After seeing a musical revue in 1963 entitled, "Brecht on Brecht," Dylan writes:


“My little shack in the universe was about to expand into some glorious cathedral, at least in songwriting terms,” he writes, describing his reaction to the music. “They were like folk songs in nature, but unlike folk songs, too, because they were sophisticated.”

He was struck in particular by “Pirate Jenny” from “The Threepenny Opera.” This bracing song, with music by Kurt Weill, tells the story, from the point of view of a maid, of an ominous black ship coming into town.

“Each phrase comes at you from a 10-foot drop, scuttles across the road and then another comes like a punch on the chin,” he writes in “Chronicles.”

“This piece left you flat on your back and it demanded to be taken seriously. It lingered. Woody had never written a song like that,” he says, referring to Woody Guthrie. “It wasn’t a protest or topical song and there was no love for people in it.”
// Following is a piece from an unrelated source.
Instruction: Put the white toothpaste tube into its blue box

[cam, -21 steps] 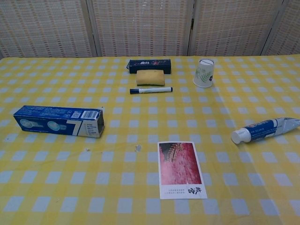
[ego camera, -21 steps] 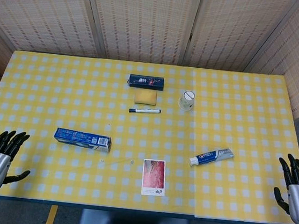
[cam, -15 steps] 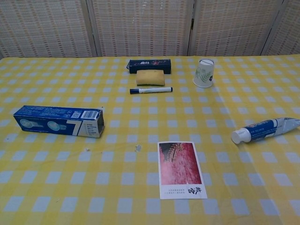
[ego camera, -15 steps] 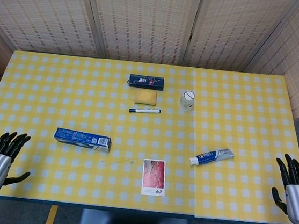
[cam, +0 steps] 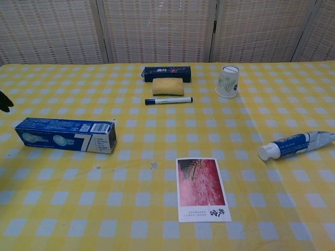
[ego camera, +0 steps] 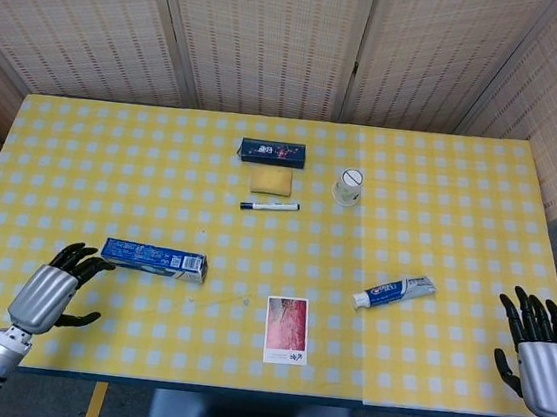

After seeing the show, he writes, he painstakingly took apart the song’s structure, lyrics and melody to figure out what made it work. “It was the form, the free verse association, the structure and disregard for the known certainty of melodic patterns to make it seriously matter, give it its cutting edge. It also has the ideal chorus for the lyrics. I wanted to figure out how to manipulate and control this particular structure and form.”

He continues, “I could see that the type of songs I was leaning towards singing didn’t exist and I began playing with the form, trying to grasp it — trying to make a song that transcended the information in it, the character and plot.”

So, “totally influenced by ‘Pirate Jenny,’ ” he writes, he began experimenting with his own songwriting.

Later that year Mr. Dylan composed “The Times They Are A-Changin’,” the song that Ms. Tharp uses for a title and that is plastered across the marquee of the Brooks Atkinson Theater, where the show, now in previews, is scheduled to open Oct. 26.

Dylan goes mainstream. Yes...The Times They Are A-Changin'.